§ Assignment:
The listing below holds pictures; exclude them. Return exactly the lines from the one with "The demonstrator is" through the one with "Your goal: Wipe".

§ Working data:
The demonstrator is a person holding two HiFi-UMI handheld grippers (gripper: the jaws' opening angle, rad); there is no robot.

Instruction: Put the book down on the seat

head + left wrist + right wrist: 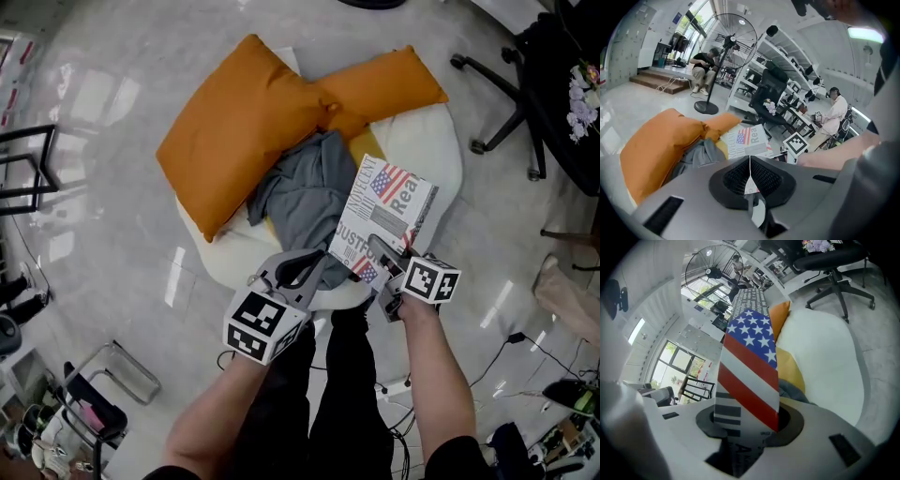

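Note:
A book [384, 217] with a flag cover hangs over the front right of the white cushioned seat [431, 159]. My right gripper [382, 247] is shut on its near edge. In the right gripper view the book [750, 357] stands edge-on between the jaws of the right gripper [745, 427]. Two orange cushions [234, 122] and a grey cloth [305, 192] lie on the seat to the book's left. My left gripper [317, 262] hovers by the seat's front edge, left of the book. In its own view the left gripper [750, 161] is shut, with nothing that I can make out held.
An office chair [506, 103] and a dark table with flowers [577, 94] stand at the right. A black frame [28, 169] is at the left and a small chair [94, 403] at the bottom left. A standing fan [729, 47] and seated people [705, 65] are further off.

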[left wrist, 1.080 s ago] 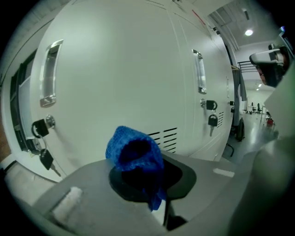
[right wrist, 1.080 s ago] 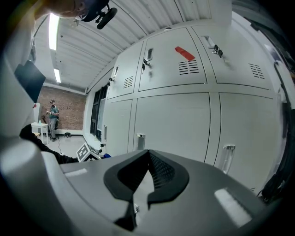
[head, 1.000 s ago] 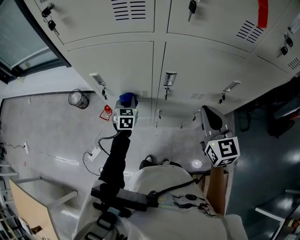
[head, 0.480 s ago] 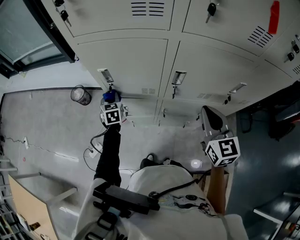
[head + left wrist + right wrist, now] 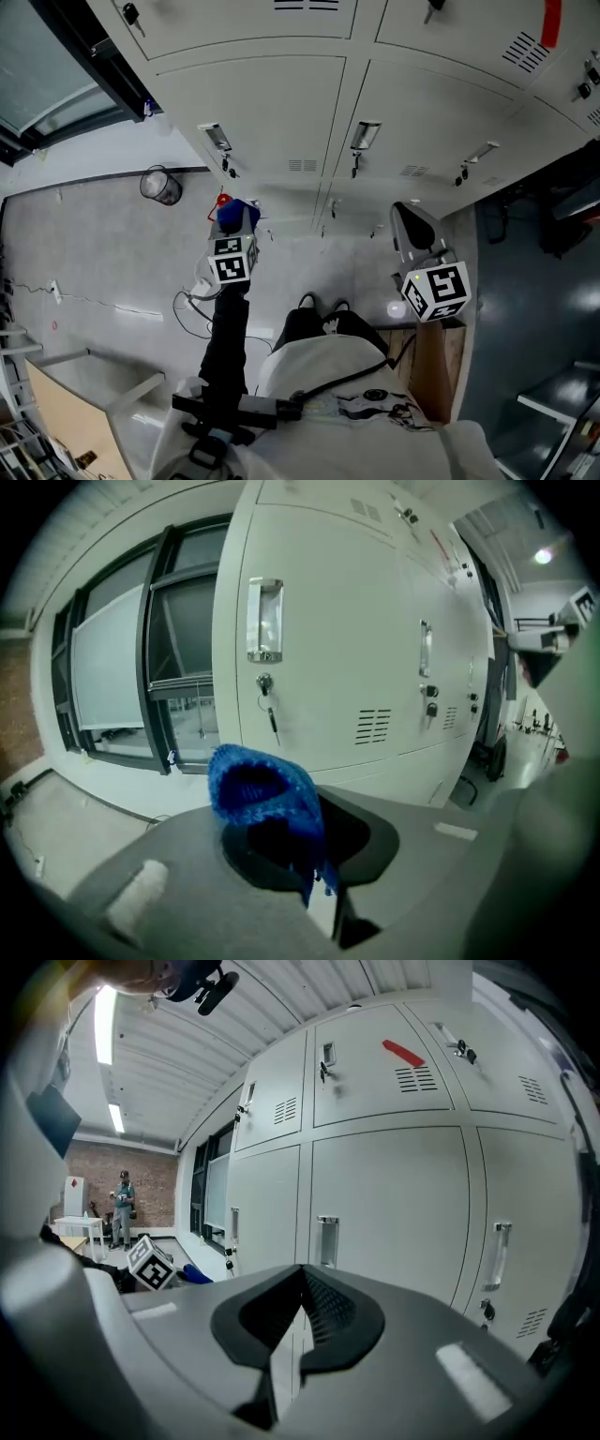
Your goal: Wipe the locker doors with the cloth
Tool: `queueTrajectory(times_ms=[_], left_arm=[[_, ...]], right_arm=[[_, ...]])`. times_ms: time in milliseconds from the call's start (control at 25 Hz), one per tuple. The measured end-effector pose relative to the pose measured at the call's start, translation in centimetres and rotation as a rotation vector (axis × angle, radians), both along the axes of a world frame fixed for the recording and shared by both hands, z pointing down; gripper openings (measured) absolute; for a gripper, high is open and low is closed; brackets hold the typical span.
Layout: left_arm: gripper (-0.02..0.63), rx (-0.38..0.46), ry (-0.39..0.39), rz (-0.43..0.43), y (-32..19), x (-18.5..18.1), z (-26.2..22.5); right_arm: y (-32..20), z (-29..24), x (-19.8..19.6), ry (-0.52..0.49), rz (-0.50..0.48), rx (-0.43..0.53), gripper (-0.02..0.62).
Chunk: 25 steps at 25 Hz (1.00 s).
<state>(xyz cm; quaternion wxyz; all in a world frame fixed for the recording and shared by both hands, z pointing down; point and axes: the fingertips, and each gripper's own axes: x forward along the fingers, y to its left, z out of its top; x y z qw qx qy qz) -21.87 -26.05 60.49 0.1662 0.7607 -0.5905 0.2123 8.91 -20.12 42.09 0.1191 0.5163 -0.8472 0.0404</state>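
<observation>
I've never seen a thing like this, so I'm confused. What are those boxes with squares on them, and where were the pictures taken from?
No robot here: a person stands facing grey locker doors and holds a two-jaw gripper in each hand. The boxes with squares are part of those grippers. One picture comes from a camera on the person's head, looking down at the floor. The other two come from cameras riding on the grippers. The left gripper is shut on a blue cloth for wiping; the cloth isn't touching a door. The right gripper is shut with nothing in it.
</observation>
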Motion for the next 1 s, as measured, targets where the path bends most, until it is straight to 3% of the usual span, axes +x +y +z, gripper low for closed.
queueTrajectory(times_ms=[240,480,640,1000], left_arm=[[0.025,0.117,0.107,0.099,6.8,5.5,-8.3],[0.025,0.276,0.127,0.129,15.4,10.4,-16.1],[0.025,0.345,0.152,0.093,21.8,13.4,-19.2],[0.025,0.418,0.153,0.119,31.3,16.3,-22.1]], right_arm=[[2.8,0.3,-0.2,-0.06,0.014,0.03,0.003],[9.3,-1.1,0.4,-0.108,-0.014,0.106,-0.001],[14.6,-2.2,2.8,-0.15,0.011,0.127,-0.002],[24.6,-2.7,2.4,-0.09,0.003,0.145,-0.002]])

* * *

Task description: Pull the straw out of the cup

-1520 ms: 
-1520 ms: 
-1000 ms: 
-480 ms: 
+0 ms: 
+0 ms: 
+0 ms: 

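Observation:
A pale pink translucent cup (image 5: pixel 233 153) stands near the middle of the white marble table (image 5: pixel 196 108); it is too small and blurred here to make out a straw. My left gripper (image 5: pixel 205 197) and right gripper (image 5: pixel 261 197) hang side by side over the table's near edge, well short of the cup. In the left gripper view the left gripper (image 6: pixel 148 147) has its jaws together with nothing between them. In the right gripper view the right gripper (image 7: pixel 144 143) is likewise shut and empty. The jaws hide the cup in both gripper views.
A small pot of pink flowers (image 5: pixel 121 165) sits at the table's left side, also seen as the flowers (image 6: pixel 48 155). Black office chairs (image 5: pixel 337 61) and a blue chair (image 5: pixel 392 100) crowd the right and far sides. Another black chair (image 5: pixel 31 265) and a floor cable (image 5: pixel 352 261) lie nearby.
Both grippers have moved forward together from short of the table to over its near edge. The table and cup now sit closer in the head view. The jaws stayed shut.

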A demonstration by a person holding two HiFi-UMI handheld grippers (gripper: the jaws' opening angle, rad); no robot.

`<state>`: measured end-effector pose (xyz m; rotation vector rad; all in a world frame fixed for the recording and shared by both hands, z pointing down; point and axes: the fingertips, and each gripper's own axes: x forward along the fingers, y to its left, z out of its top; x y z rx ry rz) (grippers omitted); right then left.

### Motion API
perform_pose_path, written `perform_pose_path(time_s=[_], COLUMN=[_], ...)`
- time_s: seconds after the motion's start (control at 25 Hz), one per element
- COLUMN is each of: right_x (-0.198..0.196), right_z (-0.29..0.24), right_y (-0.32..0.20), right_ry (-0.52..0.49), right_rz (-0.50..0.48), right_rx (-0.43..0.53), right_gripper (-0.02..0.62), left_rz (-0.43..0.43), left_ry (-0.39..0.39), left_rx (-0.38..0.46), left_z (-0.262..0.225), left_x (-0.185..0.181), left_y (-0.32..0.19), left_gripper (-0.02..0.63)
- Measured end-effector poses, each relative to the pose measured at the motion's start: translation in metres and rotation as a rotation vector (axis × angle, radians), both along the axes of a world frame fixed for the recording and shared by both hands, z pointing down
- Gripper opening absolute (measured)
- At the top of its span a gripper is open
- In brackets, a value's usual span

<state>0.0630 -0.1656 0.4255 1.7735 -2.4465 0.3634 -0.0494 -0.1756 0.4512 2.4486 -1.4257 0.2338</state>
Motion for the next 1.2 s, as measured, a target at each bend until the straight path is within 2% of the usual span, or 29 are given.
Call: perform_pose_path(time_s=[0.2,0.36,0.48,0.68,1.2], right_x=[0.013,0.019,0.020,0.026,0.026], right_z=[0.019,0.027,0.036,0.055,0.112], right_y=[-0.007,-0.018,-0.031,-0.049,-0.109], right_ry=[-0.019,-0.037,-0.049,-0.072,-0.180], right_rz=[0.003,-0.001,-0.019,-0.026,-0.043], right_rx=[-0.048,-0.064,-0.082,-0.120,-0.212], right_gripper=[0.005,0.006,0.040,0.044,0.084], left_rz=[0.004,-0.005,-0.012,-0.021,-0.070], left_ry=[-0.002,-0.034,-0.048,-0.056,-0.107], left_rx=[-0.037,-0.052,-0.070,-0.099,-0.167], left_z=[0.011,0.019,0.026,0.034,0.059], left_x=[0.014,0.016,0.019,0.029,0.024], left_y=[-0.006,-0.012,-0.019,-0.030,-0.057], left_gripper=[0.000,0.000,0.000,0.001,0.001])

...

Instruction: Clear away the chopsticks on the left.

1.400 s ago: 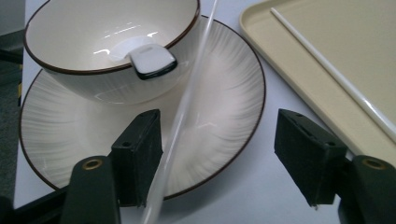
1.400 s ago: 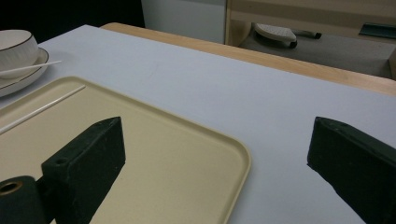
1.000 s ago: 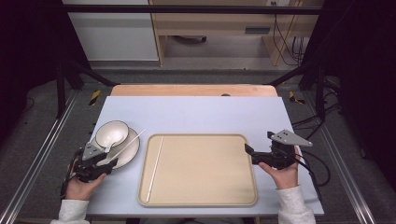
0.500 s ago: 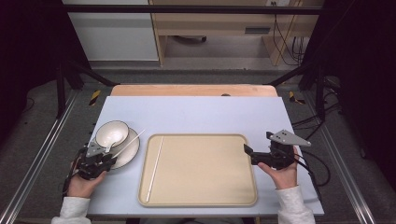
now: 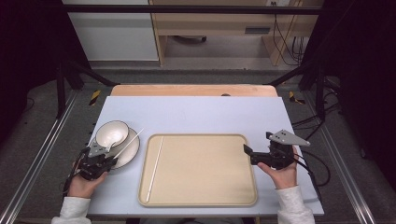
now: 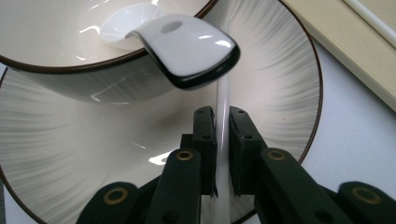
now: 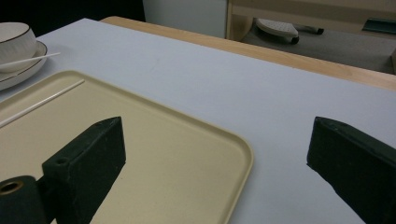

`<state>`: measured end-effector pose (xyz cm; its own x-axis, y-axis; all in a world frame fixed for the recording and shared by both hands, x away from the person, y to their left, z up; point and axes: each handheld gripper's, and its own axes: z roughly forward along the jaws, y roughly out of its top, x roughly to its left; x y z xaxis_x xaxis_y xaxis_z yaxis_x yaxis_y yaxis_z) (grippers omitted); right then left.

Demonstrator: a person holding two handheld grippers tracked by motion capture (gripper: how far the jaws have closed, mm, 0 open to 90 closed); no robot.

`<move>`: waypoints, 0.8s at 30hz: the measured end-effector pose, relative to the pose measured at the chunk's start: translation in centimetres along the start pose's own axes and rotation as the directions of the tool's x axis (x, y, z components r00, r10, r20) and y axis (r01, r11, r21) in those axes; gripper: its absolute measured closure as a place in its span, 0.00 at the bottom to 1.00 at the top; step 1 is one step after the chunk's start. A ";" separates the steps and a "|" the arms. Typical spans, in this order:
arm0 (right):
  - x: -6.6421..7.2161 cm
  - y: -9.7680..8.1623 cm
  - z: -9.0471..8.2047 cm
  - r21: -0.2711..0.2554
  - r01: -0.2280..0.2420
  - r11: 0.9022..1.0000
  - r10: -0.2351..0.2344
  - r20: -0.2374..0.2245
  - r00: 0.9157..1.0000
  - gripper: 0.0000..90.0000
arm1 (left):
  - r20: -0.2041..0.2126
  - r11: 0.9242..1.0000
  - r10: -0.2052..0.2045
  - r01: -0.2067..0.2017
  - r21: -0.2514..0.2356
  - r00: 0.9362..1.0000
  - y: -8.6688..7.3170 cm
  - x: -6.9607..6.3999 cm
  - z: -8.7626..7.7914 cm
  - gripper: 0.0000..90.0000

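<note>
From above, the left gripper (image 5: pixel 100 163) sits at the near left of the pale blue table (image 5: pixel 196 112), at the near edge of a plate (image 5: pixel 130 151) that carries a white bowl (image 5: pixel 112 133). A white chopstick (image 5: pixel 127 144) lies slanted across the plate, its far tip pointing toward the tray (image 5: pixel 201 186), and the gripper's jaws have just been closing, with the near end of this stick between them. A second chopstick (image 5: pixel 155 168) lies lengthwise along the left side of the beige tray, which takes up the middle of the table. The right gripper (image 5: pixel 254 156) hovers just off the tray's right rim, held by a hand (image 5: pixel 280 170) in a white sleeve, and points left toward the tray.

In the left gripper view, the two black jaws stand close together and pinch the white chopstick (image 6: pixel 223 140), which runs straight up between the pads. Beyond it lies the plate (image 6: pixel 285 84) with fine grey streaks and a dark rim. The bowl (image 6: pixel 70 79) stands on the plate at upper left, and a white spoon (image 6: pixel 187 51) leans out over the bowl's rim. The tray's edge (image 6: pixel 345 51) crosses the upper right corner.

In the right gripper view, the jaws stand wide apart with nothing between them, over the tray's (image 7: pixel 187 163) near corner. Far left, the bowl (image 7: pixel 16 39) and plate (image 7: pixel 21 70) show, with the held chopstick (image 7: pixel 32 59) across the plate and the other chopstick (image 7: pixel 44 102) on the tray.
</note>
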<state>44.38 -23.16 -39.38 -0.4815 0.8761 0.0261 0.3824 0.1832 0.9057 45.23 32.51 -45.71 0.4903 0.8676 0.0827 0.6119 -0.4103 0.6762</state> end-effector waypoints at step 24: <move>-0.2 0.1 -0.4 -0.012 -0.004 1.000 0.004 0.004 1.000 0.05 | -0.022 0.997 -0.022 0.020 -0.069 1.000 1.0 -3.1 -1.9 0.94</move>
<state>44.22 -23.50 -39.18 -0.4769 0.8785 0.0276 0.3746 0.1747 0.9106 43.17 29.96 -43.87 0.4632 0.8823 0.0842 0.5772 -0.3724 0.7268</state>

§ Problem solution:
The demonstrator is a person holding two HiFi-UMI handheld grippers (gripper: the jaws' opening angle, rad); there is no robot.

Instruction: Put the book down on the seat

head + left wrist + right wrist: 

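Note:
A book [384, 217] with a flag cover hangs over the front right of the white cushioned seat [431, 159]. My right gripper [382, 247] is shut on its near edge. In the right gripper view the book [750, 357] stands edge-on between the jaws of the right gripper [745, 427]. Two orange cushions [234, 122] and a grey cloth [305, 192] lie on the seat to the book's left. My left gripper [317, 262] hovers by the seat's front edge, left of the book. In its own view the left gripper [750, 161] is shut, with nothing that I can make out held.
An office chair [506, 103] and a dark table with flowers [577, 94] stand at the right. A black frame [28, 169] is at the left and a small chair [94, 403] at the bottom left. A standing fan [729, 47] and seated people [705, 65] are further off.
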
[left wrist, 1.080 s ago] 
[right wrist, 1.080 s ago] 
[head, 1.000 s ago] 
[head, 0.480 s ago] 
[head + left wrist + right wrist, now] 
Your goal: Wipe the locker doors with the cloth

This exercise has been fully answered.